Exercise goal – On the basis of the records below, report how many lines contain the word "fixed". Nothing else should be given.

Data items
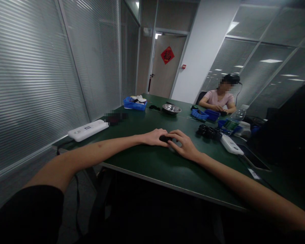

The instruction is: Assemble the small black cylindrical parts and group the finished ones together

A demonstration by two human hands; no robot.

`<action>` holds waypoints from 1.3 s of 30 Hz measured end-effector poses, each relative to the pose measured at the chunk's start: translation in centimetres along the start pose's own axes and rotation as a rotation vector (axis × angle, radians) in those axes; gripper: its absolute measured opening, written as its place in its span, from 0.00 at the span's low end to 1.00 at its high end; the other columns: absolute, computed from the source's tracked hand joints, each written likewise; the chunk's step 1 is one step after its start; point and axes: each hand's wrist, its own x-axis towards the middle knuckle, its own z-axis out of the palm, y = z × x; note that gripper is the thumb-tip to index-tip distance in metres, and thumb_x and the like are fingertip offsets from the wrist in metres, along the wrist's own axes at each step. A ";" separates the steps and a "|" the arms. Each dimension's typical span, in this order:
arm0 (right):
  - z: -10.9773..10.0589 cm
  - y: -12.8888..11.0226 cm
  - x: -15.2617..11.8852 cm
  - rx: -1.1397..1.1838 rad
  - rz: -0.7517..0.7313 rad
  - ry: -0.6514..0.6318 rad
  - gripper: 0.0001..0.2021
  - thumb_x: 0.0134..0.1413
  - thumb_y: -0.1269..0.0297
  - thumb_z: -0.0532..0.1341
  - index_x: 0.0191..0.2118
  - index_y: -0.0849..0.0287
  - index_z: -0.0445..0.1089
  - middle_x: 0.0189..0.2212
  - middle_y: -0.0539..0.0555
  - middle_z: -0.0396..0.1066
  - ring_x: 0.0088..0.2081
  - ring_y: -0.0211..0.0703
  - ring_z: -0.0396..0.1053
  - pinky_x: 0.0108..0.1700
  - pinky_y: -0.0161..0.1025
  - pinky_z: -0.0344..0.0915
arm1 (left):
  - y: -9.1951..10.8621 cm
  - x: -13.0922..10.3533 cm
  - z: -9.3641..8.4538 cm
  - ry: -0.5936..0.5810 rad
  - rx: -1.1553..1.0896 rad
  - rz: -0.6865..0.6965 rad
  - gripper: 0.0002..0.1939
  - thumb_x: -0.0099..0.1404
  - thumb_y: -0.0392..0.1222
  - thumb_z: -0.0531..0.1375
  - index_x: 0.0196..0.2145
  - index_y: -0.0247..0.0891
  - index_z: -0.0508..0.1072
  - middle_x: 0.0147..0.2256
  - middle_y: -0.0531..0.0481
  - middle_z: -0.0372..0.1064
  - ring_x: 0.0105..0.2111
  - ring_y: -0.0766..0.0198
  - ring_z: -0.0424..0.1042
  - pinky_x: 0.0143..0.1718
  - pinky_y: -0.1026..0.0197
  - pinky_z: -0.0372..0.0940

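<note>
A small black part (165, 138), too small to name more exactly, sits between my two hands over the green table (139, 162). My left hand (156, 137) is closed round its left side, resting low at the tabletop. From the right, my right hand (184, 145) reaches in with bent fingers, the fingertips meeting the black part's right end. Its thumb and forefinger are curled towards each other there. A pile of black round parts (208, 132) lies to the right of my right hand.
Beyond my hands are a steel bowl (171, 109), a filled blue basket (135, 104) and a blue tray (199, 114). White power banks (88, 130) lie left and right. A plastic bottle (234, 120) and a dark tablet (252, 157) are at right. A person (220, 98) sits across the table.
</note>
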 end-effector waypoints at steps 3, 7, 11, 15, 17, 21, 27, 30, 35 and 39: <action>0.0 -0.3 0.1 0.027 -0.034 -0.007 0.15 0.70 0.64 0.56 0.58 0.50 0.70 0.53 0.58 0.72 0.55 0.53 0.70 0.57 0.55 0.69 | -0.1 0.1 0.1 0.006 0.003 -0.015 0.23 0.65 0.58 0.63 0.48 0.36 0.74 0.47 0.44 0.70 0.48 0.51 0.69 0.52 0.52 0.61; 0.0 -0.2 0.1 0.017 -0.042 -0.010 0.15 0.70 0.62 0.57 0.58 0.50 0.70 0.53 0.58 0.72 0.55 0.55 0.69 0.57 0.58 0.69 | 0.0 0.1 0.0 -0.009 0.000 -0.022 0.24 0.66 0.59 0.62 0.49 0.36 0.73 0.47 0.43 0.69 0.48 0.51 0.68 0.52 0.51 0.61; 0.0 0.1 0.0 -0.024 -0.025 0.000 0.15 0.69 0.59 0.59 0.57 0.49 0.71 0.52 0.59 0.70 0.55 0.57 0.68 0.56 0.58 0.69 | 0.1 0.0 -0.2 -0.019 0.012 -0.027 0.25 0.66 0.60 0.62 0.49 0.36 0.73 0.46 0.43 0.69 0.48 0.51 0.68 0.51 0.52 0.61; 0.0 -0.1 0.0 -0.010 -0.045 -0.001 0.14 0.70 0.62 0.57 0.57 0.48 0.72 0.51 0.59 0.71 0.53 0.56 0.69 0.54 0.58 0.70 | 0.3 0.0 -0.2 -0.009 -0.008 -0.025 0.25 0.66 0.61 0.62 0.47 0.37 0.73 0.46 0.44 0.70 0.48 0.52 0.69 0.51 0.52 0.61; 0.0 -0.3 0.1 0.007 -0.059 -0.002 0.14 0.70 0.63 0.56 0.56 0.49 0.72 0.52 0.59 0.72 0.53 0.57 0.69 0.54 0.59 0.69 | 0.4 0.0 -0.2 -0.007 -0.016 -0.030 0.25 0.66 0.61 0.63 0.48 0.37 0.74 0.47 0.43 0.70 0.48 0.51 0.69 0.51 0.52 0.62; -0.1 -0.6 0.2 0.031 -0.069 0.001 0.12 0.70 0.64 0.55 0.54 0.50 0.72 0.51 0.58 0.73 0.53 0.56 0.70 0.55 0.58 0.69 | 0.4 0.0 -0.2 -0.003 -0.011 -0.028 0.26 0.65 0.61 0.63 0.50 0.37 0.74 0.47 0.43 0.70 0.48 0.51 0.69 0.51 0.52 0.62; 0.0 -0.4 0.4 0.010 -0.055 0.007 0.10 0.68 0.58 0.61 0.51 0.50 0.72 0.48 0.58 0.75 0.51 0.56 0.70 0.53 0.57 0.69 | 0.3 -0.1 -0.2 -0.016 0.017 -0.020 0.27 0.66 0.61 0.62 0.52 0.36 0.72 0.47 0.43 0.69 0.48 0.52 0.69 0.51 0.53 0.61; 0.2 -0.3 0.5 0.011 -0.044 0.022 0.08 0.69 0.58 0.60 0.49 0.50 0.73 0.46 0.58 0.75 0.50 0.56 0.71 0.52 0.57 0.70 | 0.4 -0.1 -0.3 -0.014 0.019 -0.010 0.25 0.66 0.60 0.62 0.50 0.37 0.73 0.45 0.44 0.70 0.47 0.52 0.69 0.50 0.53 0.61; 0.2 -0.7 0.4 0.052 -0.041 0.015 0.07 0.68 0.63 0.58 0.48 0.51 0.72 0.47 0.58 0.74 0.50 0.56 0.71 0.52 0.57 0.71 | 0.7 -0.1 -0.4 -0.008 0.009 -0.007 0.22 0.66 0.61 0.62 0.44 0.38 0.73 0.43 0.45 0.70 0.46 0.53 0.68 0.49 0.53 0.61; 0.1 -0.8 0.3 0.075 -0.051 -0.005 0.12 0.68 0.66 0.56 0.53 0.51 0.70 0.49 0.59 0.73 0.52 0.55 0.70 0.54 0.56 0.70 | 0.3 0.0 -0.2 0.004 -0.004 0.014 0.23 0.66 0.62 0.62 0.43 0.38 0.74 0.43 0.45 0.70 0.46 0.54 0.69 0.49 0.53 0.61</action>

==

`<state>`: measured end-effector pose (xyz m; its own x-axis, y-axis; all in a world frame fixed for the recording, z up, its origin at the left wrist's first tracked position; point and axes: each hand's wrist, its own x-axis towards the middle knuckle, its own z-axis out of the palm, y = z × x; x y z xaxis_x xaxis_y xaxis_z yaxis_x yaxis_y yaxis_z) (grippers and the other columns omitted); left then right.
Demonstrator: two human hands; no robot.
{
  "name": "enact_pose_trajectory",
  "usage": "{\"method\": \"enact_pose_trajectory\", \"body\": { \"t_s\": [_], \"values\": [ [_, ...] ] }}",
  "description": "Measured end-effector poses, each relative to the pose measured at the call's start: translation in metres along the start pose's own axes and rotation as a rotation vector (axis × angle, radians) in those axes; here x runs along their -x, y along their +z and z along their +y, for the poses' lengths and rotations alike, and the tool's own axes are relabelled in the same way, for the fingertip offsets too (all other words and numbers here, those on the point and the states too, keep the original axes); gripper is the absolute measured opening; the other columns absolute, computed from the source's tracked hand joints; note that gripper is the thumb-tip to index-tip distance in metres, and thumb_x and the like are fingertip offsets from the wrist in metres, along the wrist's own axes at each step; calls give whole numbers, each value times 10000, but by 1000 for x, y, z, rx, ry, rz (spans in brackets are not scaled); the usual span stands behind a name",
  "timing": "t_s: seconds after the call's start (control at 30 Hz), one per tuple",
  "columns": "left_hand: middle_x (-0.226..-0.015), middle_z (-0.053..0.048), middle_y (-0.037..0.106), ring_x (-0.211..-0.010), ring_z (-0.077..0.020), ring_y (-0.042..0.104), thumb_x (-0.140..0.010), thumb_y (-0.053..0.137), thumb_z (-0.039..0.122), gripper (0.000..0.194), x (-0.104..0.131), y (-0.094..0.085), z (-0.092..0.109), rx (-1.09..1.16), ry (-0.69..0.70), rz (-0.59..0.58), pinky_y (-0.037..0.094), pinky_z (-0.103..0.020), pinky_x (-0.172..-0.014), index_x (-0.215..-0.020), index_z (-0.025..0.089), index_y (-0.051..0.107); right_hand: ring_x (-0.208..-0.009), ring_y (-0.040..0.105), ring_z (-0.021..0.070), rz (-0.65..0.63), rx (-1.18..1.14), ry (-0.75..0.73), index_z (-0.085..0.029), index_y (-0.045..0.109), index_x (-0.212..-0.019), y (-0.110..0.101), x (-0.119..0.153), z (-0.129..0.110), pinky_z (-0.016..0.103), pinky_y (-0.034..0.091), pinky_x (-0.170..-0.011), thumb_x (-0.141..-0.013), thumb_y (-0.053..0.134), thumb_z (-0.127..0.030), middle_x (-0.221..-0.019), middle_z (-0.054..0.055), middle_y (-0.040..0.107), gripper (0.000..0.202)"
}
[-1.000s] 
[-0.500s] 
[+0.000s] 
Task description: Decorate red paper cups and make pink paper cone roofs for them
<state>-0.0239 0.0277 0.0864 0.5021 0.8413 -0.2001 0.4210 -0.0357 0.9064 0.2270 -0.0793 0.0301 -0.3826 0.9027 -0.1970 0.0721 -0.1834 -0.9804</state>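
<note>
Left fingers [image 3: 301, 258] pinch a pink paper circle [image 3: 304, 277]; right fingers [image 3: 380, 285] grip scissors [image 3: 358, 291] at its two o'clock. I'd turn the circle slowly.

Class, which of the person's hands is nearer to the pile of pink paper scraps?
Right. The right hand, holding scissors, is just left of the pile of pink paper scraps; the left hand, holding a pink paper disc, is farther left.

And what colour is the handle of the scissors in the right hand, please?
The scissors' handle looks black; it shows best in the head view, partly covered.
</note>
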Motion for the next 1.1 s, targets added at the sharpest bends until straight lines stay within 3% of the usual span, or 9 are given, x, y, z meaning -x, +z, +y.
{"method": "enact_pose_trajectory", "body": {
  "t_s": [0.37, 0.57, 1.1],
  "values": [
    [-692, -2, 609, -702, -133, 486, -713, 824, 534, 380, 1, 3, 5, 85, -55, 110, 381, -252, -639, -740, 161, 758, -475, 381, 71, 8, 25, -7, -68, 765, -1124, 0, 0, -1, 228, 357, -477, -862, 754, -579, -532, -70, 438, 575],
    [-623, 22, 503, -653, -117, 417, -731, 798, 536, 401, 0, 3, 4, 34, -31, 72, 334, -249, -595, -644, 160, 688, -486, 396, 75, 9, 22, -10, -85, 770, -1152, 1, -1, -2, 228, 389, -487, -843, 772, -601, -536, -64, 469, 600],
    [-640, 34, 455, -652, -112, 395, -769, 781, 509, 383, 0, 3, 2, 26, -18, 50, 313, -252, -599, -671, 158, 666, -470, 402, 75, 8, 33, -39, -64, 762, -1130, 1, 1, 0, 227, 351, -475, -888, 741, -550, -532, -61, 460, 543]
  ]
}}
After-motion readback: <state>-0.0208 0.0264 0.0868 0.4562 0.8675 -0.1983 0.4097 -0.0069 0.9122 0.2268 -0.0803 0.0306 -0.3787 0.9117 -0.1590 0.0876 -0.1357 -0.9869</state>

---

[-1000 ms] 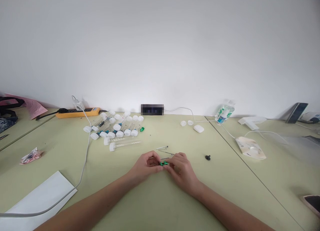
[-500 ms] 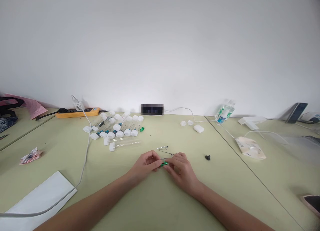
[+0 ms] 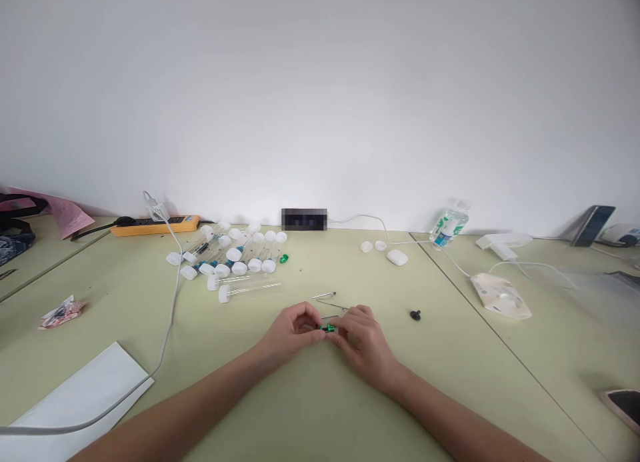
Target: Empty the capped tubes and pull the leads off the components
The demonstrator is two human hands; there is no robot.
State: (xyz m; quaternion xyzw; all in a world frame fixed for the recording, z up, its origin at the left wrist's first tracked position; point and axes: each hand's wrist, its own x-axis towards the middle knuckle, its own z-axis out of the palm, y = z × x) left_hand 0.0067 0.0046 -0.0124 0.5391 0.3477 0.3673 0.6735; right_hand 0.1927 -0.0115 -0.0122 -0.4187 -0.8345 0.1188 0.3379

Response to this exercise – 2